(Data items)
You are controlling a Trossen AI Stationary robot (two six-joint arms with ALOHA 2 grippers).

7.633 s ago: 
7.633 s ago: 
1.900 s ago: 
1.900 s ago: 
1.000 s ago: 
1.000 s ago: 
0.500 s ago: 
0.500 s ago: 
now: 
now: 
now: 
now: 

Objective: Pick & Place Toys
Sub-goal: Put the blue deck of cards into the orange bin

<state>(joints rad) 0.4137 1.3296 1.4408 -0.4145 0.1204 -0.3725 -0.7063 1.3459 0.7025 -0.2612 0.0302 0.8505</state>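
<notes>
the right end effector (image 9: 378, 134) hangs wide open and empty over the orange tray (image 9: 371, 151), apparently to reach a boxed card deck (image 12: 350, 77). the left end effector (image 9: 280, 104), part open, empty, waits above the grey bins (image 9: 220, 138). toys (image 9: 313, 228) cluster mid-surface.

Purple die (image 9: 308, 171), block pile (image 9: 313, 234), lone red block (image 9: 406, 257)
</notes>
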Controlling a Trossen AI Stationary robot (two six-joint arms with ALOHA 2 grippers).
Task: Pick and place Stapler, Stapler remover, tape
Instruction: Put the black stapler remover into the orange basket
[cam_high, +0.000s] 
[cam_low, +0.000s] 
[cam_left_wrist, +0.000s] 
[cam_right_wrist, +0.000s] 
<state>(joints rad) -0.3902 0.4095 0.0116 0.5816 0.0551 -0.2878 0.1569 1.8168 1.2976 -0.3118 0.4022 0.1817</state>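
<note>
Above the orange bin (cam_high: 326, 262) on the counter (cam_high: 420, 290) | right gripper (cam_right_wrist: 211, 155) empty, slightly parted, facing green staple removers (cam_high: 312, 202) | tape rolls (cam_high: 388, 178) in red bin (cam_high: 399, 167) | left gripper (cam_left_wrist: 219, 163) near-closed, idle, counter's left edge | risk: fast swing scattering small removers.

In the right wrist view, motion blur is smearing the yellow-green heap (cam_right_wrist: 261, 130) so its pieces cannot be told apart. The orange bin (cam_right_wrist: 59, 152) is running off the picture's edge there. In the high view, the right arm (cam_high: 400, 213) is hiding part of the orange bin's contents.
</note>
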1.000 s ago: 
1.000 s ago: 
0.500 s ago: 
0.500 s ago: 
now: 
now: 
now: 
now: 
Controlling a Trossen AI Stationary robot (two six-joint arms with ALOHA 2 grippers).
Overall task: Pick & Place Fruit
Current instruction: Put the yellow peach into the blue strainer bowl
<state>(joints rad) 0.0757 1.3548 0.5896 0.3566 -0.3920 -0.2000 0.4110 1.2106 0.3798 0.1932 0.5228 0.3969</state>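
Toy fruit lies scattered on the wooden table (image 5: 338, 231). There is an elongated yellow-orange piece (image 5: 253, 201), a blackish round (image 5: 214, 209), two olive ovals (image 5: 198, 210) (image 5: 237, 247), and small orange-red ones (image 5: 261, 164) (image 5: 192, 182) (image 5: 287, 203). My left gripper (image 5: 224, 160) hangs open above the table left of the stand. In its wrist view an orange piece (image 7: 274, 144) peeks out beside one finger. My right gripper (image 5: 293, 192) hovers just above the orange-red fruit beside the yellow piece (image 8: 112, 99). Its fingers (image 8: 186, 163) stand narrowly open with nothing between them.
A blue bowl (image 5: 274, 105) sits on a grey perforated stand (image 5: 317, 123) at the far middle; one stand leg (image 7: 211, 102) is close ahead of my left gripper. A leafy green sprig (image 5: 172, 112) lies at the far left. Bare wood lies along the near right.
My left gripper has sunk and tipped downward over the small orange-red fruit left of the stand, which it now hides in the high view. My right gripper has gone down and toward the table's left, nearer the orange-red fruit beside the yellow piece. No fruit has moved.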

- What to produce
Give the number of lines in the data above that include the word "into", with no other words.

- Response to this task
3